-
Notifications
You must be signed in to change notification settings - Fork 84
Description
🐛 Bug
I think this is probably related to issue #19624 of PyTorch Lightning: when an IterableDataset defines __len__() (like StreamingDataset), dataset size doesn't evenly divide into batches, and incomplete batches are dropped by multiple workers, the data loader will raise a StopIteration, and the validation epoch will be skipped.
This problem was already reported and fixed in issue #133. However, the problem still persist if the user queries the dataset length first. @enrico-stauss and @tchaton solved that issue.
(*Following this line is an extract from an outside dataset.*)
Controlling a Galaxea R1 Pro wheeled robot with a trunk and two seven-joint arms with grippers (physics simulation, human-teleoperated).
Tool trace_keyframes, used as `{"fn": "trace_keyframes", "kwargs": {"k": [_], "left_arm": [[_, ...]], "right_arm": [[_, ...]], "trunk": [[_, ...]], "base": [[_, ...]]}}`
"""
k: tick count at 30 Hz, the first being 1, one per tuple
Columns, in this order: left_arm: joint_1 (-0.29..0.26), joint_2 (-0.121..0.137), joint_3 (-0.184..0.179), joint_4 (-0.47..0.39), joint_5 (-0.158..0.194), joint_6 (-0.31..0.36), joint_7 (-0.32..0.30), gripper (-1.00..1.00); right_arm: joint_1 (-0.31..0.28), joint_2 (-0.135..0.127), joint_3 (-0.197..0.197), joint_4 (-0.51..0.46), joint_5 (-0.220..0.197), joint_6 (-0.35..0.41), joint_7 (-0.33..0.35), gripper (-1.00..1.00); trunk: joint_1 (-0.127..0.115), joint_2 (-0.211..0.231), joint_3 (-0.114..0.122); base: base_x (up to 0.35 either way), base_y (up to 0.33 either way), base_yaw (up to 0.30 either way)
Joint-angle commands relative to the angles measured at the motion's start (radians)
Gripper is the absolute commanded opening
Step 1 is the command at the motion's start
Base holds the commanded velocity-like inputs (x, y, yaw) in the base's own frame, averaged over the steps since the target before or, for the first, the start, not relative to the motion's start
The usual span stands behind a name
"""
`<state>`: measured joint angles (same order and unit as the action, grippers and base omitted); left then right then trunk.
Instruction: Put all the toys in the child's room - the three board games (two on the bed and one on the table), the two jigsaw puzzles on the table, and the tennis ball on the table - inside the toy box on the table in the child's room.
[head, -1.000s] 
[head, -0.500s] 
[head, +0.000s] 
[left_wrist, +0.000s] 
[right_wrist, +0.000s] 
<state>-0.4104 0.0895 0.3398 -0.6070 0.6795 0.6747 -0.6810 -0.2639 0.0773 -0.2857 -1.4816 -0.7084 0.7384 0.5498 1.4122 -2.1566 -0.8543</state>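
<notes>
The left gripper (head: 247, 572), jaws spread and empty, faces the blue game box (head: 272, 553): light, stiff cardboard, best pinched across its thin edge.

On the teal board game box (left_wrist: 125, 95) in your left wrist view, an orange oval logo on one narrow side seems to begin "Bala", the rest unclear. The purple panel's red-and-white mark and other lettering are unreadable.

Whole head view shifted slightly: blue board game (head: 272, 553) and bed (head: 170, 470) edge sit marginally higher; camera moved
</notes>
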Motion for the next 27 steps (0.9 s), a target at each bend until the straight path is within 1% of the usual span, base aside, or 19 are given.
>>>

Do you have an idea whether you maybe overlooked some corner case?
To Reproduce
See the updated code sample for how to reproduce the issue.
Code sample
from pathlib import Path
import torch
from litdata import StreamingDataLoader, StreamingDataset, optimize
from pytorch_lightning import LightningDataModule, LightningModule, Trainer
DATA_ROOT = Path("data")
DROP_LAST = True
BATCH_SIZE = 8
NUM_WORKERS = 4
QUERY_DATASET_LENGTH = True
def generate_sample(i):
return {"index": i, "data": torch.rand((3, 20, 20))}
class MyDataModule(LightningDataModule):
def prepare_data(self):
train_dir = DATA_ROOT / "train"
if not train_dir.is_dir():
train_dir.mkdir(parents=True)
optimize(fn=generate_sample, inputs=list(range(300)), output_dir=train_dir, chunk_size=25, num_workers=4)
val_dir = DATA_ROOT / "val"
if not val_dir.is_dir():
val_dir.mkdir(parents=True)
optimize(fn=generate_sample, inputs=list(range(100)), output_dir=val_dir, chunk_size=25, num_workers=4)
def train_dataloader(self):
dataset = StreamingDataset(DATA_ROOT / "train")
if QUERY_DATASET_LENGTH:
len(dataset)
return StreamingDataLoader(dataset=dataset, batch_size=BATCH_SIZE, num_workers=NUM_WORKERS, drop_last=DROP_LAST)
def val_dataloader(self):
dataset = StreamingDataset(DATA_ROOT / "val")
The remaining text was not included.